Aeromonas are autochthonous bacteria of aquatic environments that are considered to be emerging pathogens to humans, producing diarrhea, bacteremia, and wound infections. Genetic identification shows that 95.4% of the strains associated with clinical cases correspond to the species Aeromonas caviae (37.26%), Aeromonas dhakensis (23.49%), Aeromonas veronii (21.54%), and Aeromonas hydrophila (13.07%). However, few studies have investigated the human immune response against some Aeromonas spp. such as A. hydrophila, Aeromonas salmonicida, and A. veronii. The present study aimed to increase the knowledge about the innate human immune response against six Aeromonas species, using, for the first time, an in vitro infection model with the monocytic human cell line THP-1, and to evaluate the intracellular survival, the cell damage, and the expression of 11 immune-related genes (TLR4, TNF-α, CCL2, CCL20, JUN, RELA, BAX, TP53, CASP3, NLRP3, and IL-1ß). Transcriptional analysis showed an upregulated expression of a variety of the monocytic immune-related genes, with a variable response depending upon the Aeromonas species. The species that produced the highest cell damage, independently of the strain origin, coincidentally induced a higher expression of immune-related genes and corresponded to the more prevalent clinical species A. dhakensis, A. veronii, and A. caviae. Additionally, monocytic cells showed an overexpression of the apoptotic and pyroptotic genes involved in cell death after A. dhakensis, A. caviae, and Aeromonas media infection. However, the apoptosis route seemed to be the only way of producing cell damage and death in the case of the species Aeromonas piscicola and Aeromonas jandaei, while A. veronii apparently only used the pyroptosis route.

Potential Pathogenicity of Aeromonas spp. Recovered in River Water, Soil, and Vegetation from a Natural Recreational Area.

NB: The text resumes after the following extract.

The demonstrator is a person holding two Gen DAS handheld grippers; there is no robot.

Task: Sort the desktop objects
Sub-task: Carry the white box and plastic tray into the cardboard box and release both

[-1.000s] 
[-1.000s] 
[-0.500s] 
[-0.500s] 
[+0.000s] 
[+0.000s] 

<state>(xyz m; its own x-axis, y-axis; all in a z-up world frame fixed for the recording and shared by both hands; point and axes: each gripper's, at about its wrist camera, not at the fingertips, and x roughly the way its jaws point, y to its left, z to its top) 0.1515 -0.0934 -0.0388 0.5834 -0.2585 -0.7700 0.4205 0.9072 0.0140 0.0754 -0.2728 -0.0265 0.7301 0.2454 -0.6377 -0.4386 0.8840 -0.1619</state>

The genus Aeromonas is widely distributed in aquatic environments and is recognized as a potential human pathogen. Some Aeromonas species are able to cause a wide spectrum of diseases, mainly gastroenteritis, skin and soft-tissue infections, bacteremia, and sepsis. Currently, untreated river water is used for irrigation and recreational purposes. In this study, the Aeromonas spp. present in a river recreational environment was investigated by quantifying its presence in water, soil, and vegetation using three techniques: qPCR, plate counting in selective ADA medium, and Most Probable Number, in parallel. The presence of clones in the three types of samples was elucidated through genotyping with the ERIC-PCR technique, whereas the identification of the isolated Aeromonas was carried out by sequencing the rpoD gene. Finally, the pathogenic potential of some of the strains was explored by studying the presence and expression of virulence genes characteristic of the genus, their antimicrobial susceptibility profile, as well as the quantification of their cell damage and intracellular survival in an in vitro macrophages infection model. The results showed the presence of Aeromonas in all samples with the three quantification methods, with Aeromonas popoffii being the most prevalent species. The presence of strains with the same genotype (ERIC-PCR) was also confirmed in different samples. Some of the strains showed a high level of cell damage and intracellular bacterial survival, as well as the presence of various virulence factors. Furthermore, these strains showed resistance to some of the antibiotics tested and used therapeutically in both humans and animals. These results indicate that the presence of Aeromonas in this environment may represent a biosanitary risk that could be a public health problem.